Auditions for Pec Playhouse Theatre’s production of “The 25th Annual Putnam County Spelling Bee” will be held at Seward Park District Feb. 11 and 12.
We are looking for actors to fill the roles of 4 female and 5 male characters. Please have 16 bars of a song (preferably from the show) prepared. A cold read will be provided. If you would like additional info or have any questions, please email Matt Dodd at firstname.lastname@example.org.
The 25th Annual Putnam County Spelling Bee is a musical comedy with music and lyrics by William Finn. The show centers on a fictional spelling bee set in a geographically ambiguous Putnam Valley Middle School. Six quirky adolescents compete in the Bee, run by three equally quirky grown-ups.
OLIVE OSTROVSKY-A young newcomer to competitive spelling, Olive’s mother is in an ashram in India and her father is working late, as usual, but he is trying to come sometime during the Bee. Having found comfort in its words and vastness, Olive made friends with her dictionary at a very young age, helping her to make it to the competition. She starts enormously shy, and shyly blossoms.
Vocal Range: B3 – F5
WILLIAM BARFEE-A Putnam County Spelling Bee finalist last year, William was eliminated because of an allergic reaction to peanuts and is back for vindication. His famous “Magic Foot” method of spelling has boosted him to Spelling Glory, even though he only has one working nostril and a touchy, bullying personality. He develops a crush on Olive.
Vocal Range: E4 – B5
LOGAINNE SCHWARTZANDGRUBENIERRE-Also known as “Schwartzy”, Logainne is the youngest and most politically aware speller, often making comments about current political figures. She is driven by internal and external pressure, but above all by a desire to win to make her two fathers proud.
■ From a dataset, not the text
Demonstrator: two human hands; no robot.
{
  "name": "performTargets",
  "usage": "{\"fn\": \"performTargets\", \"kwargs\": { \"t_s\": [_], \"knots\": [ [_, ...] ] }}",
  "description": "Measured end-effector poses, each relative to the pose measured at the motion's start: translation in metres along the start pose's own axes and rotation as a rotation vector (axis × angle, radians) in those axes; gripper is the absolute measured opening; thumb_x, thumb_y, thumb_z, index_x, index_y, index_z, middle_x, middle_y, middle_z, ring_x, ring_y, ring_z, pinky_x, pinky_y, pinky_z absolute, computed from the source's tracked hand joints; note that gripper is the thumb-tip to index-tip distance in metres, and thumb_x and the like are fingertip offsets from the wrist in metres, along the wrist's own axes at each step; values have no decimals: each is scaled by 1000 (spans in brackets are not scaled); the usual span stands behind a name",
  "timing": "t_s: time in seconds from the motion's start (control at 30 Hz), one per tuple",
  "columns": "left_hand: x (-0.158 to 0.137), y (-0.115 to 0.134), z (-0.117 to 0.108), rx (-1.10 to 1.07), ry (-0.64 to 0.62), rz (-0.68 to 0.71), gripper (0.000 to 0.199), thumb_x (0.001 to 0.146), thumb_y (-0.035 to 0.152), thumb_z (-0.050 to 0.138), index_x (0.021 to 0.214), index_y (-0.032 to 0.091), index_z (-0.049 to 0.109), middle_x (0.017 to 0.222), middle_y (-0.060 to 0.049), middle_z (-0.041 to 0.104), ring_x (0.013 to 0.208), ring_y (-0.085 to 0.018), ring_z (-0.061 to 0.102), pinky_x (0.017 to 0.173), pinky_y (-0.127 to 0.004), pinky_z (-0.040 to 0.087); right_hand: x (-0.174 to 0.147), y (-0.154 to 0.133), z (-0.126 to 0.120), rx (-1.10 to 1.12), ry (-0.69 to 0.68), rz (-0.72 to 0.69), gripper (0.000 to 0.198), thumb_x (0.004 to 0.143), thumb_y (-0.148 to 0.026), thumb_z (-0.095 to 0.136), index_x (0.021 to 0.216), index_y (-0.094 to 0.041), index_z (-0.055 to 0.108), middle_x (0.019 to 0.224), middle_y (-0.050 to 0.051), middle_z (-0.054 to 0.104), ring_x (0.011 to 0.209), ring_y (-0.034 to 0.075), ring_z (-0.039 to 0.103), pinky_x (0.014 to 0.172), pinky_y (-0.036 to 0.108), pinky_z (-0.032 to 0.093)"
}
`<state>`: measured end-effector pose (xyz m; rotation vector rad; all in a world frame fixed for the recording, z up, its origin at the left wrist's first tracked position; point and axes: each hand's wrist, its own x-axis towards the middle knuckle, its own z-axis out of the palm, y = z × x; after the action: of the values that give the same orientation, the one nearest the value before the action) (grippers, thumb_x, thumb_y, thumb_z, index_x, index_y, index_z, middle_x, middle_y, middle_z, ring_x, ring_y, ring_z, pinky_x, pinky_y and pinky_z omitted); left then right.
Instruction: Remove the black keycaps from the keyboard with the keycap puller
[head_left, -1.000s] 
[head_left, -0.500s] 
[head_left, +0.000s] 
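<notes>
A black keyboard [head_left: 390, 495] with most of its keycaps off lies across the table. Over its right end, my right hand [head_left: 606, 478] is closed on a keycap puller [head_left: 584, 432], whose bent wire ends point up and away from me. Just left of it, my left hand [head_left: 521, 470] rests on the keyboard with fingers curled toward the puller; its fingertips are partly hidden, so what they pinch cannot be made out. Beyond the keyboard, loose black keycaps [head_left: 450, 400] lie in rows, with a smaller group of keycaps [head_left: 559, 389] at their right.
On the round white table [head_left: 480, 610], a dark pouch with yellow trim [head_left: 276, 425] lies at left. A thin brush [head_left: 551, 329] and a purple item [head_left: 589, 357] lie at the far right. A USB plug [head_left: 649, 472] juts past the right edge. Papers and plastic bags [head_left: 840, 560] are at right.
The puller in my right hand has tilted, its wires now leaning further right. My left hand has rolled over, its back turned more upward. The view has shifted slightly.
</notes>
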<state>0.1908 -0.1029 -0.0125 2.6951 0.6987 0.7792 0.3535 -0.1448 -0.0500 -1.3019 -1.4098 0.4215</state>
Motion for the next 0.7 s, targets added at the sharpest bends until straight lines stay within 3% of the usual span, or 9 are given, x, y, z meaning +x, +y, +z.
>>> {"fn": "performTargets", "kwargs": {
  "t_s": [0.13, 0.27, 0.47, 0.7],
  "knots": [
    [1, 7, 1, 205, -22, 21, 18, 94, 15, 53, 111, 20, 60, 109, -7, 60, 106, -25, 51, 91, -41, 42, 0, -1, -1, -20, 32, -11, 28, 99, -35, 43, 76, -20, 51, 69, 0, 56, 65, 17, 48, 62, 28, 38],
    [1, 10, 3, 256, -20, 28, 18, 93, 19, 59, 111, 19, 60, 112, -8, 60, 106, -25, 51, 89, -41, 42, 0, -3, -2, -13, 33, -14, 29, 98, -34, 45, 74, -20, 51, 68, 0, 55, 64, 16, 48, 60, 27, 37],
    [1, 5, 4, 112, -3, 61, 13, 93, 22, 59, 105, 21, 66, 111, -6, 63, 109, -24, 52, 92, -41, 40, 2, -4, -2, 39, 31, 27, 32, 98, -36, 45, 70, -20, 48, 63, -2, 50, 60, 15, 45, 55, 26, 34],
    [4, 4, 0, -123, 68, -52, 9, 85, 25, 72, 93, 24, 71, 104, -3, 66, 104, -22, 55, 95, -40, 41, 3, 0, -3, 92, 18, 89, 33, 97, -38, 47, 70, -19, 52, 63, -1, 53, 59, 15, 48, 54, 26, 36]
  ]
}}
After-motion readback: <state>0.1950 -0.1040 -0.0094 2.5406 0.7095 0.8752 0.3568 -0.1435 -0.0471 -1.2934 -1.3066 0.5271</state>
She is somewhat of a neat freak, speaks with a lisp, and, regardless of the outcome this time, she will be back next year.
Vocal Range: A3 – F5
CHIP TOLENTINO-An athletic, social, acclaimed boy scout and champion of the 24th Annual Putnam County Spelling Bee, he returns to defend his title, but finds puberty hitting at the most inopportune moment.
Vocal Range: C4 – B5
MARCY PARK-A recent transfer from Virginia, Marcy placed ninth in last year’s nationals. She speaks six languages, plays on an all-American hockey team, is a championship rugby player, plays Chopin and Mozart on multiple instruments, sleeps only three hours a night, hides in the bathroom cabinet from her parents, and is getting very tired of always winning. She is the poster child for the Over-Achieving Student, and attends a Catholic school called “Our Lady of Intermittent Sorrows.” She is not allowed to cry.
Vocal Range: C4 – E5
LEAF CONEYBEAR-The second runner-up in their district, Leaf gets into the competition on a lark and finds everything about the Bee incredibly amusing. Leaf is home-schooled and comes from a large family of former hippies, has severe Attention Deficit Disorder and spells words correctly while in a trance. (Any gender may play this part.)
Vocal Range: A3 – A5
RONA LISA PERETTI-The number-one realtor in Putnam County, a former Putnam County Spelling Bee Champion herself, and the returning moderator, Rona is a sweet woman who loves children, but she can be very stern when it comes to dealing with Vice Principal Panch and his feelings for her. Her commitment to the competition is unflagging and always drives it forward.
Vocal Range: B3 – F5
DOUGLAS PANCH-Vice Principle Panch is frustrated with his life and finds the drive of the young spellers alien to him. After five years’ absence from the Bee, Panch returns as judge. There was an “incident” at the Twentieth Annual Bee, but he claims to be in “a better place” now, thanks to a high-fiber diet and Jungian analysis. He is infatuated with Rona Lisa Peretti, but she does not return his affection.
MITCH/MIDGE MAHONEY-The Official Comfort Counselor, Mitch/Midge is an ex-convict performing community service with the Bee, and hands out juice boxes to losing students. Mitch/Midge has no idea how to offer comfort, but wishes to find a way to make the kids feel better. (This part may be played by any gender.)